WHAT YOU HAVE TO DO: Copy out each line from the start of the material below until the line with "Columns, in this", that line included.

SUPPLIED MATERIAL:

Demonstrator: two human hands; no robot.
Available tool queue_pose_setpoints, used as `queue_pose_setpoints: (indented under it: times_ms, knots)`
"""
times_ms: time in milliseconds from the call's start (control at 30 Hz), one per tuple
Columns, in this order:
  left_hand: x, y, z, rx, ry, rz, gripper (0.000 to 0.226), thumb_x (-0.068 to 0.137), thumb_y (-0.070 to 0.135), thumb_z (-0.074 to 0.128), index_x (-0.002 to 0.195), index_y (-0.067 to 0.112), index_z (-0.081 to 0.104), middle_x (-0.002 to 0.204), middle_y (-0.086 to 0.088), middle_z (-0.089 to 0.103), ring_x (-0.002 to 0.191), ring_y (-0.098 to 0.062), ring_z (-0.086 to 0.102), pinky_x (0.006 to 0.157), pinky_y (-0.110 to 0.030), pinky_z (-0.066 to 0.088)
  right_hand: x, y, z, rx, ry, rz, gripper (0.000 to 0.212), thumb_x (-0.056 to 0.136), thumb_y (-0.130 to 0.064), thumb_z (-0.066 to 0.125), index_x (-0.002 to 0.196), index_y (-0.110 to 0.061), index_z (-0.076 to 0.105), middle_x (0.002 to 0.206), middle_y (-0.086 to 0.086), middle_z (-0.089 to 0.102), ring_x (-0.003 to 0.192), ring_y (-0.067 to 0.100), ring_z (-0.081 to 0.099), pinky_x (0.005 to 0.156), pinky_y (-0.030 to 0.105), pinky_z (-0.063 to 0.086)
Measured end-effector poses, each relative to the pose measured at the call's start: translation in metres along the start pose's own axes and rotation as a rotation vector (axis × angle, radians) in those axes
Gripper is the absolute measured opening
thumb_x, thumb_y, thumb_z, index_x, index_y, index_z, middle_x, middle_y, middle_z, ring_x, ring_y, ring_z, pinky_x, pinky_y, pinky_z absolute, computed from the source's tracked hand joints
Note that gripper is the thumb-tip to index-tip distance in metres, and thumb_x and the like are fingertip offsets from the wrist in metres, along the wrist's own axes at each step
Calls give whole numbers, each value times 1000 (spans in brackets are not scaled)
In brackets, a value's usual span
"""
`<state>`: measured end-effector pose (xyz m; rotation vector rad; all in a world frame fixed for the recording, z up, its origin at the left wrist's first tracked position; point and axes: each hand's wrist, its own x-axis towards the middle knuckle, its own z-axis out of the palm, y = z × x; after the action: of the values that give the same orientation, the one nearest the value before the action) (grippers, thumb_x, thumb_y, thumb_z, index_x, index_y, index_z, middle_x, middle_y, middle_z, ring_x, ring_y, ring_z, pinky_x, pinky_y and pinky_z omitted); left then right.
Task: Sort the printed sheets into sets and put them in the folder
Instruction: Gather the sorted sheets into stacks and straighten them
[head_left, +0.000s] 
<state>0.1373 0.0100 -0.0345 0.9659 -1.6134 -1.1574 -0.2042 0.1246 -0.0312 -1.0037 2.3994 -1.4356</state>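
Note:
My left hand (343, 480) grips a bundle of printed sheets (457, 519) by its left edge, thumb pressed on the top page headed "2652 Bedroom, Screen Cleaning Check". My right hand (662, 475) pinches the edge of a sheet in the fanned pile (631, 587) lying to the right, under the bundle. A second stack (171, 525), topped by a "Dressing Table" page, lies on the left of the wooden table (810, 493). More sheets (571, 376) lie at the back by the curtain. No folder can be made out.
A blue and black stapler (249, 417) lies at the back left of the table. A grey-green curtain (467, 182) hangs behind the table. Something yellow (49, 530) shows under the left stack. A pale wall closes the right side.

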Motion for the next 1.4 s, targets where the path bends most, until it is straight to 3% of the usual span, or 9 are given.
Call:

EXERCISE SOLUTION:
Demonstrator: two human hands; no robot.
Available tool queue_pose_setpoints, used as `queue_pose_setpoints: (indented under it: times_ms, knots)`
"""
times_ms: time in milliseconds from the call's start (control at 30 Hz), one per tuple
Columns, in this order:

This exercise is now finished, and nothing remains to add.